I was asked today in class why you divide the sum of square error by $n-1$ instead of with $n$, when calculating the standard deviation.
I said I am not going to answer it in class (since I didn't wanna go into unbiased estimators), but later I wondered - is there an intuitive explanation for this?!
I'd like to quote this zinger from the book *Numerical Recipes*: "...if the difference between $n$ and $n-1$ ever matters to you, then you are probably up to no good anyway - e.g., trying to substantiate a questionable hypothesis with marginal data."
a really elegant, intuitive explanation is presented here (below the proof) https://en.wikipedia.org/wiki/Bessel%27s_correction#Proof_of_correctness_-_Alternate_3 The basic idea is that your observations are, naturally, going to be closer to the sample mean than the population mean.
@Tal, This is why schools suck. You ask them "why *this*?", and they reply "just memorize it".
If you are looking for an intuitive explanation, you should see the reason for yourself by actually taking samples! Watch this, it precisely answers you question. https://www.youtube.com/watch?v=xslIhnquFoE
**tl;dr:** (from top answer:) "...the standard deviation which is calculated using deviations from the sample mean underestimates the desired standard deviation of the population..." See also: https://en.wikipedia.org/wiki/Unbiased_estimation_of_standard_deviation#Bias_correction So, unless you feel like calculating something somewhat complex, just use n-1 if it's from a sample.
The standard deviation calculated with a divisor of $n-1$ is a standard deviation calculated from the sample as an estimate of the standard deviation of the population from which the sample was drawn. Because the observed values fall, on average, closer to the sample mean than to the population mean, the standard deviation which is calculated using deviations from the sample mean underestimates the desired standard deviation of the population. Using $n-1$ instead of $n$ as the divisor corrects for that by making the result a little bit bigger.

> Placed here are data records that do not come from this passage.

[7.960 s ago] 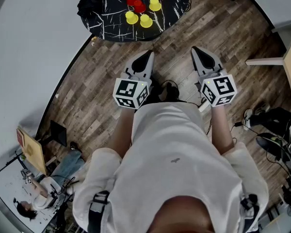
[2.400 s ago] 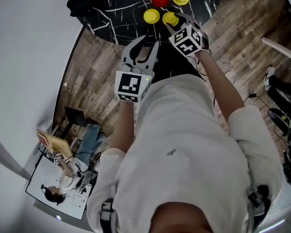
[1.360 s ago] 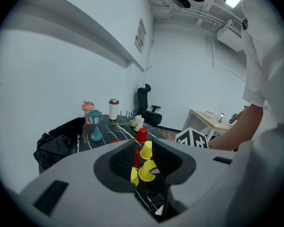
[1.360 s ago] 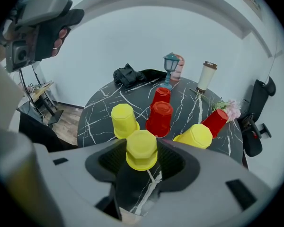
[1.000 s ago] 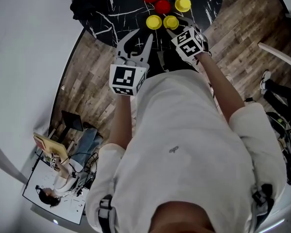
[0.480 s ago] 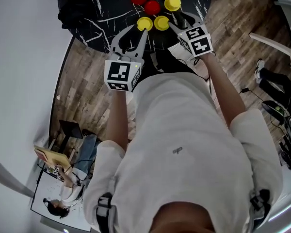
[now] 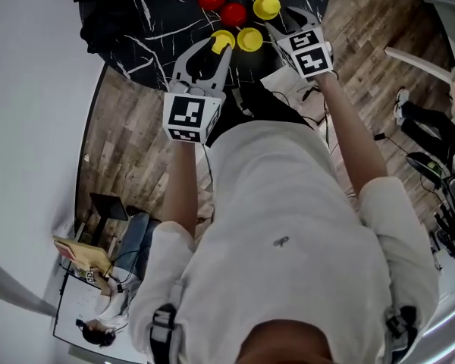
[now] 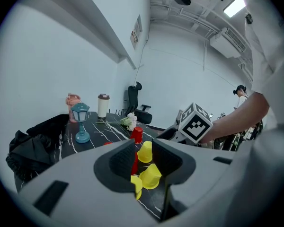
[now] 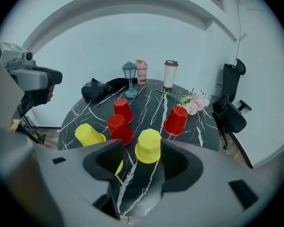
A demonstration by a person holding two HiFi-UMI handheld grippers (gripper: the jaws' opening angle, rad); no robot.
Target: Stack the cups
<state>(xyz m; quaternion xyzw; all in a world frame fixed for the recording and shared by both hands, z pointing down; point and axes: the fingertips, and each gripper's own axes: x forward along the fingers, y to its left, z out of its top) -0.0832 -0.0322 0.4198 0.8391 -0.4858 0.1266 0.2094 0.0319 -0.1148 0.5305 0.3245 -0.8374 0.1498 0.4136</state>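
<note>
Crowding is the main hazard. Nearest, the left gripper point(image 8: 143, 161) holds its fingers partly apart with nothing between them. It aims at a tight clump by the worktop point(image 7: 167, 17) edge: a first yellow cup point(image 8: 136, 186) with a second yellow cup point(image 8: 151, 176) just beside it. Closing here could pinch two cups at once, or nudge one off the edge to the floor.

The right gripper point(image 9: 142, 154) also has its fingers spread and empty, and a third yellow cup point(image 9: 148, 146) stands upside down just ahead of the gap. If one finger strikes that light, tapered cup first, it may tip or skid. The grippers work close together and could clash.

Farther back, an overreach might topple the two red cups point(image 9: 119, 128), then the lantern point(image 9: 129, 79), tumbler point(image 9: 170, 74) and flowers point(image 9: 194, 101). No cups are stacked yet.
</note>
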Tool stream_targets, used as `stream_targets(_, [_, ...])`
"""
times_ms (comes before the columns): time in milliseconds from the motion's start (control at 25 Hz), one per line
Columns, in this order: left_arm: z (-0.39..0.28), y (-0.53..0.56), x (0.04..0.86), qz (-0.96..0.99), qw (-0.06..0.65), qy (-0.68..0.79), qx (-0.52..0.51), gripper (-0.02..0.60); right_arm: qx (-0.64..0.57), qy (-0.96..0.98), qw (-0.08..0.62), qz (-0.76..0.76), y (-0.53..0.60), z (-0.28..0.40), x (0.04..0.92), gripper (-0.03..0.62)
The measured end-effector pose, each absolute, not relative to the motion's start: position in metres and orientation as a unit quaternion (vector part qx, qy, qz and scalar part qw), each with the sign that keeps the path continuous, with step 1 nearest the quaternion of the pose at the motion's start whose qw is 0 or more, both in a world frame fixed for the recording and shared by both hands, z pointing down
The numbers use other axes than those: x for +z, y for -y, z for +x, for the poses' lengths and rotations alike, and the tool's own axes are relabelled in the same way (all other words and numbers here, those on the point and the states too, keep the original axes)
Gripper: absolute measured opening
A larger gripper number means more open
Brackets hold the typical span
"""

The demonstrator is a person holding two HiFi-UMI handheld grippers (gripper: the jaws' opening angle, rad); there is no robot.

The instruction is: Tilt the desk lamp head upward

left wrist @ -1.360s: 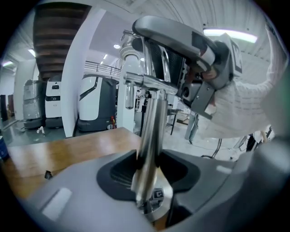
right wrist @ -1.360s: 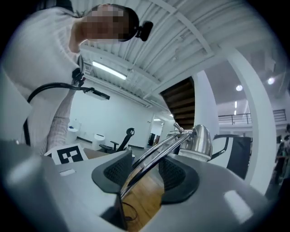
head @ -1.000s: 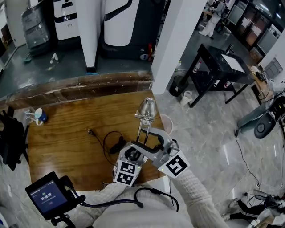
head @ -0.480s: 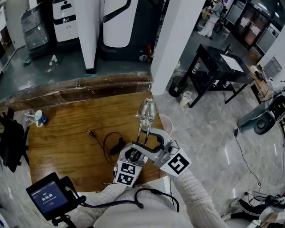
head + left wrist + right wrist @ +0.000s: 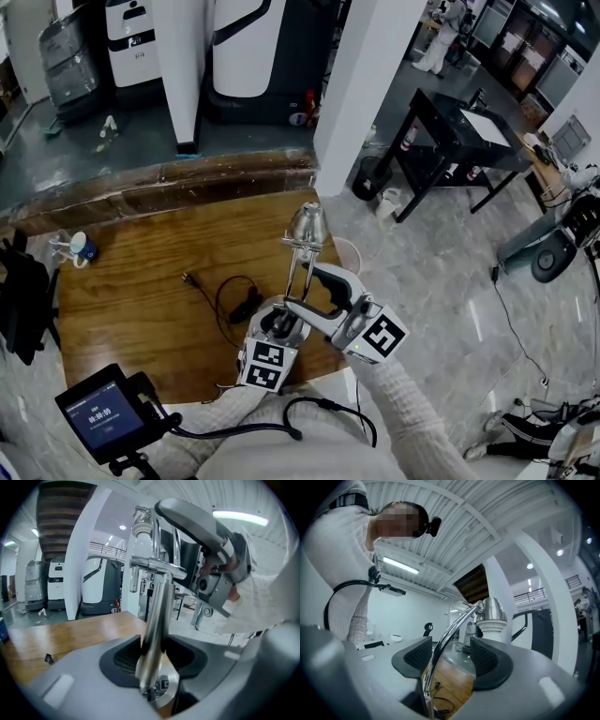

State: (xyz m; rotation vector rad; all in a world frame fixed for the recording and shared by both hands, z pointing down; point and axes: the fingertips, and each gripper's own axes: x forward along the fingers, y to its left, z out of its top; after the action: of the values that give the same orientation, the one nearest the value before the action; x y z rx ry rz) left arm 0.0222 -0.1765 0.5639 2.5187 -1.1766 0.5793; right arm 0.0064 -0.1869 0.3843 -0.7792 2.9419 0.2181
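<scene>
A chrome desk lamp stands near the right edge of the wooden table (image 5: 131, 300). Its bell-shaped head (image 5: 307, 225) (image 5: 492, 613) tops a thin curved arm (image 5: 296, 277) (image 5: 446, 641). My left gripper (image 5: 274, 330) (image 5: 154, 654) is shut on the lamp's lower stem (image 5: 157, 616), just above the round base. My right gripper (image 5: 323, 292) (image 5: 450, 657) sits higher, astride the curved arm below the head. Its jaws are opening, and the arm runs between the pads (image 5: 417, 656) with a gap on each side.
A black cable (image 5: 230, 298) with its plug (image 5: 188, 277) lies on the table left of the lamp. A small blue-and-white cup (image 5: 82, 246) sits at the far left. A screen device (image 5: 98, 412) hangs at lower left. The table's right edge drops to a marble floor.
The right gripper's jaws have spread wider off the lamp arm, and its marker cube has shifted a little right and up. The left gripper and the lamp have hardly moved.
</scene>
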Motion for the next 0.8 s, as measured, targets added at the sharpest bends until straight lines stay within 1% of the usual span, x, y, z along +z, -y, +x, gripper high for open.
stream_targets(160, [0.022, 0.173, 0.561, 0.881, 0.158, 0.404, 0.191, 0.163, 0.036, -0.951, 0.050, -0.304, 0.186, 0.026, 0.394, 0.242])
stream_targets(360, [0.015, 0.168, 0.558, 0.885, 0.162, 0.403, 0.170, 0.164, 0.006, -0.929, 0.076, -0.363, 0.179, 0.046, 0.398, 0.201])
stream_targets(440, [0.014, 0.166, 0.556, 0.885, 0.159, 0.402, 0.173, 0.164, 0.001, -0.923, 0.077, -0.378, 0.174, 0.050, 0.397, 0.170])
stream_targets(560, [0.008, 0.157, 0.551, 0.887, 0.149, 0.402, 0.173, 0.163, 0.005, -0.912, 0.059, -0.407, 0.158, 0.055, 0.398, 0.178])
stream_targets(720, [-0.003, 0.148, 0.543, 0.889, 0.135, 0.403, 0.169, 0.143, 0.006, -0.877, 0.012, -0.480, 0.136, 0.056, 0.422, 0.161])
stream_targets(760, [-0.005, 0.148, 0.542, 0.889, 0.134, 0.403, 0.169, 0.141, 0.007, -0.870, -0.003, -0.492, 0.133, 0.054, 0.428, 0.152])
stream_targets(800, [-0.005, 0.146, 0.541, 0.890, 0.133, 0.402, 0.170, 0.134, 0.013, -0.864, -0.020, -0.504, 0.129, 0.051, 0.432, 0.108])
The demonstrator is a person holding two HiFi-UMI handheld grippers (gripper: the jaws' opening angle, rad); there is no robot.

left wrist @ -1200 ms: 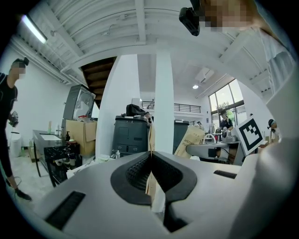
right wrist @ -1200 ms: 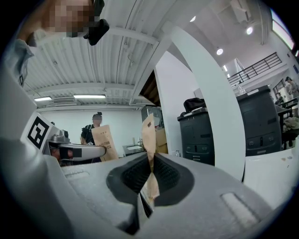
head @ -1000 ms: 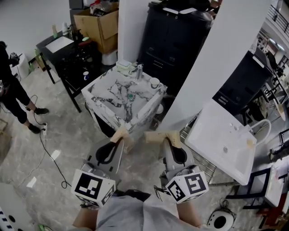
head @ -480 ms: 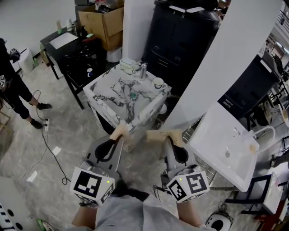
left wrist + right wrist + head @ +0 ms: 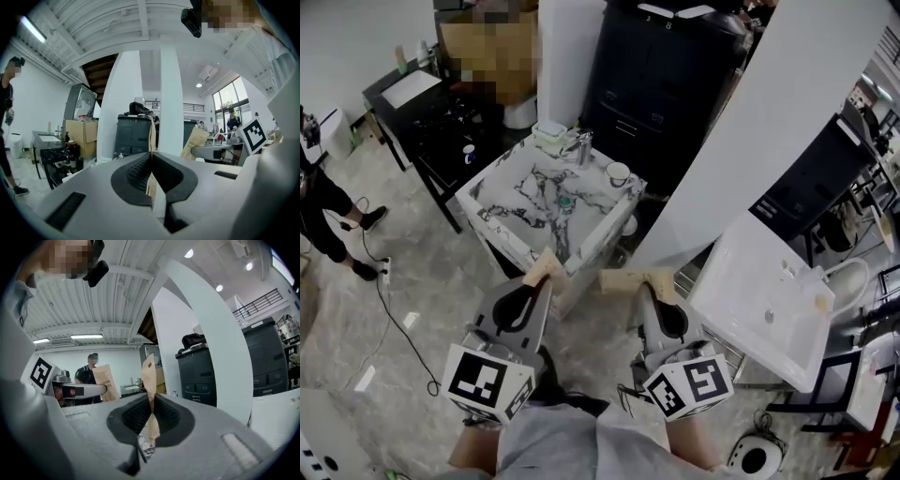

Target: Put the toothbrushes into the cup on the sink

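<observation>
Ahead stands a marble-patterned sink (image 5: 525, 202) with a faucet (image 5: 584, 145) at its back edge. A white cup (image 5: 619, 173) sits on its back right corner. My left gripper (image 5: 542, 281) is shut on a tan paper toothbrush packet (image 5: 547, 266), held just short of the sink's near corner. My right gripper (image 5: 649, 286) is shut on a second tan packet (image 5: 628, 281), to the right of that corner. In the left gripper view the packet (image 5: 151, 136) shows edge-on between the pads of the gripper (image 5: 151, 159). In the right gripper view the other packet (image 5: 149, 373) rises from the right gripper (image 5: 150, 411).
A white washbasin (image 5: 764, 300) lies at the right beside a wire rack. A white pillar (image 5: 750, 122) and a black cabinet (image 5: 666, 75) stand behind the sink. A black table (image 5: 431, 108) is at the left. A person (image 5: 323, 202) stands at the far left, with a cable (image 5: 398, 319) on the floor.
The view has shifted: the sink now sits slightly further left and the person at the left is nearer the picture's edge. Both grippers hold their packets as before.
</observation>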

Note that the correction has a larger proportional effect when $n$ is small than when it is large, which is what we want because when n is larger the sample mean is likely to be a good estimator of the population mean.
When the sample is the whole population we use the standard deviation with $n$ as the divisor because the sample mean is population mean.
(I note parenthetically that nothing that starts with "second moment recentered around a known, definite mean" is going to fulfil the questioner's request for an intuitive explanation.)
@Michael, This doesn't explain Why do we use `n−1` instead of `n−2` (or even `n−3`)?
@Pacerier Have a look at Whuber's answer below for detail on that point. In essence, the correction is n-1 rather than n-2 etc because the n-1 correction gives results that are very close to what we need. More exact corrections are shown here: http://en.wikipedia.org/wiki/Unbiased_estimation_of_standard_deviation
Hi @Michael, so why deviation calculated from sample mean tends to be smaller than population mean?
"Because the observed values fall, on average, closer to the sample mean than to the population mean, the standard deviation which is calculated using deviations from the sample mean underestimates the desired standard deviation of the population." Why the sample mean always underestimates? What if it overestimates?